22/08/2012

Dérapage dans le sport roumain. C'est qui, les racistes?

J’avoue n’y avoir jamais parlé ici de sport. Du moins de manière consciente. Il est vrai que les malheurs cycliques de certains clubs de football, qui n’en finissent pas de jouer leur «match de la dernière chance», m’importent peu. A chacun ses feuilletons!


 

L’histoire que je vais vous raconter aujourd’hui me semble pourtant croquignolette. Nous sommes à Bucarest, l’ex-capitale de l’ubuesque dictateur Ceausescu. Une cité qui passait par ailleurs pour un «petit Paris» avant la guerre. La capitale possède bien sûr son grand club de football. Il s’agit du Steaua. Une véritable institution que dirige un tyran d’un autre genre, au nom très italien.
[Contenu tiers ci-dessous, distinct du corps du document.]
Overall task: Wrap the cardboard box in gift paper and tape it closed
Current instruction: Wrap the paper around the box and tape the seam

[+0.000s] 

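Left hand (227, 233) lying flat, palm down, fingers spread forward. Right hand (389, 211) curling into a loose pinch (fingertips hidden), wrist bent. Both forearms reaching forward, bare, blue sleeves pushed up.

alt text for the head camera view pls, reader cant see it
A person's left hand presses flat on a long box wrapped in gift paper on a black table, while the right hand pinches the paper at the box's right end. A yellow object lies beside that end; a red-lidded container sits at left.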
Ce monsieur se nomme Gigi Becali.

 

Comme d’habitude pour ce genre de fonction, il s’agit d’un mélange douteux de politicien (il préside le Parti de la Nouvelle Génération depuis 2004), d’hommes d’affaires et de directeur sportif. On trouve ce genre d’oiseaux même en Suisse. Et, comme la chose se produit pour cette engeance sous diverses latitudes, Gigi multiplie les dérapages. Ce fort en gueule est incapable de la fermer.

 

En ce moment, Gigi broie du Noir. Au sens propre. Il vient de refuser l’engagement de Florent Simana-Pongolle. Un joueur dont on ne sait visiblement que faire. Ce monsieur est ainsi revenu au Sporting après une saison passée en prêt à l’ASSE. Et le Sporting veut le brader, alors que la saison des soldes semble pourtant terminée. Alors, pourquoi pas le Steaua?

 

Tout irait bien si l’éphémère international français n’était pas Noir. Après avoir reçu la proposition du Sporting d’un joueur que lui avait parallèlement recommandé un membre de l’ASSE, Gigi Becali a regardé sa photo. «On m’a dit que Pongolle était incroyable. Mais ici, chacun fait ce que je veux moi. Nicolita a beau m’avoir assuré que Pongolle était chrétien, il n’en reste pas Noir. Et s’il est Noir…»

 

Moralité, pas de contrat. Le joueur nomade devra se trouver une autre crèche. Mais après, tout, Becali est déjà bien accusé d’avoir séquestré trois personnes qui lui auraient volé sa voiture. Il veut faire interdire du championnat de Roumanie le Club de Cluj, ville comportant une trop forte communauté hongroise. Il a fait interdire «We are the champions» de Queen, sous prétexte que l’hymne était chanté «par un gay et donc par un fou». And so on…

 

Je ne sais pas si vous voyez où je veux en venir. C’est pourtant nous, Occidentaux et en particulier Suisses, qu’on accuse d’être racistes. Et comme par hasard surtout envers des réfugiés de Roumaine. Est-ce parce que nous sommes supposés plus civilisés? Ou possédons-nous un goût marqué pour ce véritable sport qu’est l’auto-flagellation?

12:17 | Lien permanent | Commentaires (2) | Envoyer cette note | |  Facebook

Commentaires

"La capitale possède bien sûr son grand club de football."

En fait, il s'agit de 3 clubs non pas d'un seul.
Dinamo Bucarest et F.C. Rapid.

Écrit par : Victor Winteregg | 22/08/2012

Gigi Becali est un roumain d'origine macédonienne ... encore un réfugié de 1935-1945 me dirait vous ... eh oui, la guerre fait des migrants.